Fox Solomon began to photograph at age 38, and it became her life's passion. As she has recalled, "I felt that photography was something that belonged to me, that nobody could take it away from me. I felt that I could say anything I wanted with it, and I didn't have to hold myself back. I could be totally honest. And that’s how I've always tried to be with it, right from the beginning." Fox Solomon studied with the legendary photographer Lisette Model, who challenged her students to boldly confront their subjects, recording the physical and emotional impact of modern life.

Fox Solomon's empathetic approach is articulated in Portraits in the Time of AIDS, one of her most celebrated bodies of work. Following earlier pictures made in a hospital in Chattanooga in the 1970s and portraits taken in nursing homes in Peru and Mexico in the 1980s, she felt an urgent need to portray those suffering during the AIDS crisis. As the illness ravaged the gay community in the late 1980s, Fox Solomon photographed not only its physical symptoms, but also the isolation and prejudice experienced by those touched by the virus. She also captured the love and care of family and friends, conveyed by a hug, a kiss, or a hand being held.

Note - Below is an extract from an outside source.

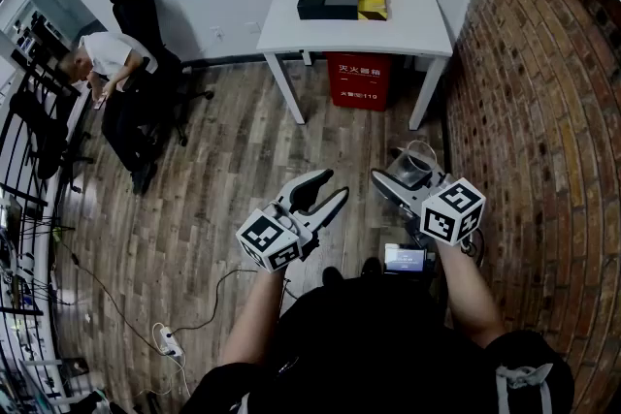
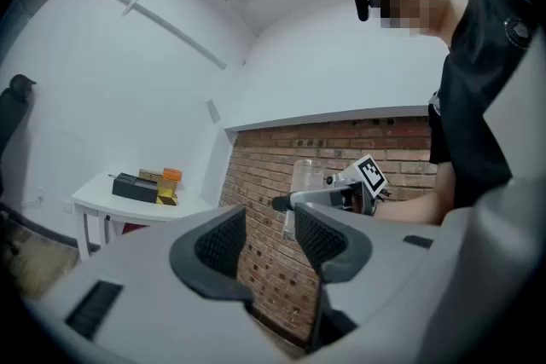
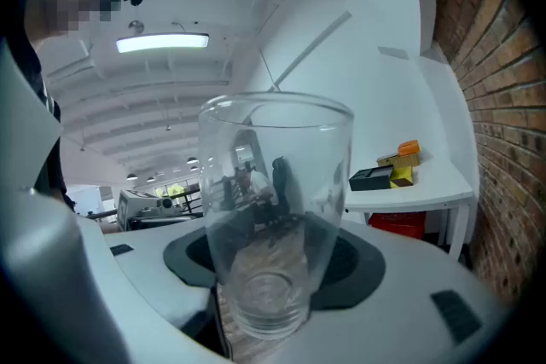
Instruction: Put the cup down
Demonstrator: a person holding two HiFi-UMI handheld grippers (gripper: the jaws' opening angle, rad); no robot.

When she began the project, Fox Solomon attended weekly dinners for those with AIDS at Saint Peter's Church in the hope that she could persuade some attendees to be photographed. She remembers that there were many lively conversations and copious chatter about doctors and medications, but there "was little talk of death; the tone, the words were life." Soon she began photographing her new friends, not at the church, but in their homes and, somewhat later, in hospitals. Although on previous projects she had worked in silence, Fox Solomon describes these sessions as filled with touching interchanges between herself and her subjects. Most of the portraits are of gay men, but she also sought out women and children to document the widespread and devastating impact of the AIDS epidemic.

Fox Solomon's work has been shown in nearly 30 solo exhibitions and 100 group exhibitions and is in the collections of over 50 museums worldwide.